• [TASK OBJECTIVE]: Return the data. Every word must match.

• [GIVEN MATERIAL]:
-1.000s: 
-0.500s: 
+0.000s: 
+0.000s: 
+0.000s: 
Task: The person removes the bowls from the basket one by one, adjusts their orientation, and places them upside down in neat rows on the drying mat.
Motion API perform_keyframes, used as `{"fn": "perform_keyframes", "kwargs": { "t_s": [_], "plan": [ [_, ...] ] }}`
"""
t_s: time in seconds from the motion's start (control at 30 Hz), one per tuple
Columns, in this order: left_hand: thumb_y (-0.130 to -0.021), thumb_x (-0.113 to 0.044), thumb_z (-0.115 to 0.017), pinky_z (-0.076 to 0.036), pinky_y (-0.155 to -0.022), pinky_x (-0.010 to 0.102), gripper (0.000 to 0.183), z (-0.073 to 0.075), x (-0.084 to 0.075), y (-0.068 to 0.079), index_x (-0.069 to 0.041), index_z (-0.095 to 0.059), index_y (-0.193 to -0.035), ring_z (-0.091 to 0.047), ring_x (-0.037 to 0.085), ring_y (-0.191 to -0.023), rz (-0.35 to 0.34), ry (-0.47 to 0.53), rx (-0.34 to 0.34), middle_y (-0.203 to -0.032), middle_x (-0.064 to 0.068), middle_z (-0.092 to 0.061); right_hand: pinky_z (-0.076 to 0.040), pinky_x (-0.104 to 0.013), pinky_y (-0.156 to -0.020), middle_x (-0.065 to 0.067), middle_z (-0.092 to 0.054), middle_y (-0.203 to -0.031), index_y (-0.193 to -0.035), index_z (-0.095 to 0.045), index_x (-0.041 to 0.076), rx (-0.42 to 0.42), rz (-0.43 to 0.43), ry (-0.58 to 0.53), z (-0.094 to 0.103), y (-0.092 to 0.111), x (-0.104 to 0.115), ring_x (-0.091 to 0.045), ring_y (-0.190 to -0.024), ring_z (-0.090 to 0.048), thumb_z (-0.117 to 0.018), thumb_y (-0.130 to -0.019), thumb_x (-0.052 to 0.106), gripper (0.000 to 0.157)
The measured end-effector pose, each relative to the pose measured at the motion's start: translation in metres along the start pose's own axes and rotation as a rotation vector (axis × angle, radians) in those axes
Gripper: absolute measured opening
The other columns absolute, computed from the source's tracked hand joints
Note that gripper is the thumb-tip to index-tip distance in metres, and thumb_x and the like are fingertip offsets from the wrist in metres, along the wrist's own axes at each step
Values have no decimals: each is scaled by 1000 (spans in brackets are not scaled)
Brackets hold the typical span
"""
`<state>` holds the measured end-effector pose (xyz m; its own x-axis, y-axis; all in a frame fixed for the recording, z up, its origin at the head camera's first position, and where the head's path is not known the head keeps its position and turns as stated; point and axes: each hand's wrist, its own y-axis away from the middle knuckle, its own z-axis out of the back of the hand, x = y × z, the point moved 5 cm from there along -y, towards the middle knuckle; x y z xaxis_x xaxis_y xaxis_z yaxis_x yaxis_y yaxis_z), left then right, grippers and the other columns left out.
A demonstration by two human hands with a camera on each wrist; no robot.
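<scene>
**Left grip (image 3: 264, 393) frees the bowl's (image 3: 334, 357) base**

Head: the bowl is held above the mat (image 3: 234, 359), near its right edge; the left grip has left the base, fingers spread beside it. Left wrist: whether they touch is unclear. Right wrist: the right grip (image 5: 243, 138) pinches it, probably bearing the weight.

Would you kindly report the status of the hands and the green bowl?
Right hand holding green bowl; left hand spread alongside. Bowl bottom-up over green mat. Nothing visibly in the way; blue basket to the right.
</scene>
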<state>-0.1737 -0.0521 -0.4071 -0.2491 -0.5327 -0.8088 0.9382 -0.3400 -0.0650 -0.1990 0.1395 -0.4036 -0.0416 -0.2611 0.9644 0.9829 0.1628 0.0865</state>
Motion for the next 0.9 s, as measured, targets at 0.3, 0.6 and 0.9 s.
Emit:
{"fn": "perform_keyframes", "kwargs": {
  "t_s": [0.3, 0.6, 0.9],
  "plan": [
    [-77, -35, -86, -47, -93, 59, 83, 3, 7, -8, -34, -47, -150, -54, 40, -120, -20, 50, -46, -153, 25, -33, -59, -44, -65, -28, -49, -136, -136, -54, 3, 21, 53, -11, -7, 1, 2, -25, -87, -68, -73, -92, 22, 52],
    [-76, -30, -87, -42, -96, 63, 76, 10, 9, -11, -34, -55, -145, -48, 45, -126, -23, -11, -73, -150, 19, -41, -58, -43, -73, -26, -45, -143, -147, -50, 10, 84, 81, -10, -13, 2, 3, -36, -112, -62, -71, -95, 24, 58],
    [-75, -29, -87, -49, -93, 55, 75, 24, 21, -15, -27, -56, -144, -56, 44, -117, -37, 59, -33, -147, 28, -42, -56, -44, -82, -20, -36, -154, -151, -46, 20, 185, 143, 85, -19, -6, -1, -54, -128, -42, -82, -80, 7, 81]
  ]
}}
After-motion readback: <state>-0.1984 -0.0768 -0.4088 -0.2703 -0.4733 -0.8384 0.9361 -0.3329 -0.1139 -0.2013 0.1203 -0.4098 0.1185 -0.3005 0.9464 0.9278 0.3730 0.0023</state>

• [TASK ANSWER]:
-1.000s: 
-0.500s: 
+0.000s: 
+0.000s: 
+0.000s: 
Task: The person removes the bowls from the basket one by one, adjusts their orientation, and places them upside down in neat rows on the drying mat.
Motion API perform_keyframes, used as `{"fn": "perform_keyframes", "kwargs": { "t_s": [_], "plan": [ [_, ...] ] }}`
"""
t_s: time in seconds from the motion's start (control at 30 Hz), one per tuple
Columns, in this order: left_hand: thumb_y (-0.130 to -0.021), thumb_x (-0.113 to 0.044), thumb_z (-0.115 to 0.017), pinky_z (-0.076 to 0.036), pinky_y (-0.155 to -0.022), pinky_x (-0.010 to 0.102), gripper (0.000 to 0.183), z (-0.073 to 0.075), x (-0.084 to 0.075), y (-0.068 to 0.079), index_x (-0.069 to 0.041), index_z (-0.095 to 0.059), index_y (-0.193 to -0.035), ring_z (-0.091 to 0.047), ring_x (-0.037 to 0.085), ring_y (-0.191 to -0.023), rz (-0.35 to 0.34), ry (-0.47 to 0.53), rx (-0.34 to 0.34), middle_y (-0.203 to -0.032), middle_x (-0.064 to 0.068), middle_z (-0.092 to 0.061); right_hand: pinky_z (-0.076 to 0.040), pinky_x (-0.104 to 0.013), pinky_y (-0.156 to -0.020), middle_x (-0.065 to 0.067), middle_z (-0.092 to 0.054), middle_y (-0.203 to -0.031), index_y (-0.193 to -0.035), index_z (-0.095 to 0.045), index_x (-0.041 to 0.076), rx (-0.42 to 0.42), rz (-0.43 to 0.43), ry (-0.58 to 0.53), z (-0.094 to 0.103), y (-0.092 to 0.111), x (-0.104 to 0.115), ring_x (-0.091 to 0.045), ring_y (-0.190 to -0.024), ring_z (-0.090 to 0.048), thumb_z (-0.117 to 0.018), thumb_y (-0.130 to -0.019), thumb_x (-0.052 to 0.106), gripper (0.000 to 0.157)
The measured end-effector pose, each relative to the pose measured at the motion's start: translation in metres along the start pose's own axes and rotation as a rotation vector (axis × angle, radians) in those axes
Gripper: absolute measured opening
The other columns absolute, computed from the source's tracked hand joints
Note that gripper is the thumb-tip to index-tip distance in metres, and thumb_x and the like are fingertip offsets from the wrist in metres, along the wrist's own axes at each step
Values have no decimals: each is scaled by 1000 (spans in brackets are not scaled)
Brackets hold the typical span
"""
`<state>` holds the measured end-effector pose (xyz m; its own x-axis, y-axis; all in a frame fixed for the recording, z up, its origin at the head camera's first position, and where the head's path is not known the head keeps its position and turns as stated; point and axes: each hand's wrist, its own y-axis away from the middle knuckle, its own z-axis out of the back of the hand, x = y × z, the point moved 5 cm from there along -y, towards the middle knuckle; x y z xaxis_x xaxis_y xaxis_z yaxis_x yaxis_y yaxis_z), left then right, grippers and the other columns left out.
A demonstration by two human hands with a camera on each wrist; no robot.
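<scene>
**Left grip (image 3: 264, 393) frees the bowl's (image 3: 334, 357) base**

Head: the bowl is held above the mat (image 3: 234, 359), near its right edge; the left grip has left the base, fingers spread beside it. Left wrist: whether they touch is unclear. Right wrist: the right grip (image 5: 243, 138) pinches it, probably bearing the weight.

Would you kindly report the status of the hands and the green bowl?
Right hand holding green bowl; left hand spread alongside. Bowl bottom-up over green mat. Nothing visibly in the way; blue basket to the right.
</scene>
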<state>-0.1737 -0.0521 -0.4071 -0.2491 -0.5327 -0.8088 0.9382 -0.3400 -0.0650 -0.1990 0.1395 -0.4036 -0.0416 -0.2611 0.9644 0.9829 0.1628 0.0865</state>
Motion for the next 0.9 s, as measured, targets at 0.3, 0.6 and 0.9 s.
Emit:
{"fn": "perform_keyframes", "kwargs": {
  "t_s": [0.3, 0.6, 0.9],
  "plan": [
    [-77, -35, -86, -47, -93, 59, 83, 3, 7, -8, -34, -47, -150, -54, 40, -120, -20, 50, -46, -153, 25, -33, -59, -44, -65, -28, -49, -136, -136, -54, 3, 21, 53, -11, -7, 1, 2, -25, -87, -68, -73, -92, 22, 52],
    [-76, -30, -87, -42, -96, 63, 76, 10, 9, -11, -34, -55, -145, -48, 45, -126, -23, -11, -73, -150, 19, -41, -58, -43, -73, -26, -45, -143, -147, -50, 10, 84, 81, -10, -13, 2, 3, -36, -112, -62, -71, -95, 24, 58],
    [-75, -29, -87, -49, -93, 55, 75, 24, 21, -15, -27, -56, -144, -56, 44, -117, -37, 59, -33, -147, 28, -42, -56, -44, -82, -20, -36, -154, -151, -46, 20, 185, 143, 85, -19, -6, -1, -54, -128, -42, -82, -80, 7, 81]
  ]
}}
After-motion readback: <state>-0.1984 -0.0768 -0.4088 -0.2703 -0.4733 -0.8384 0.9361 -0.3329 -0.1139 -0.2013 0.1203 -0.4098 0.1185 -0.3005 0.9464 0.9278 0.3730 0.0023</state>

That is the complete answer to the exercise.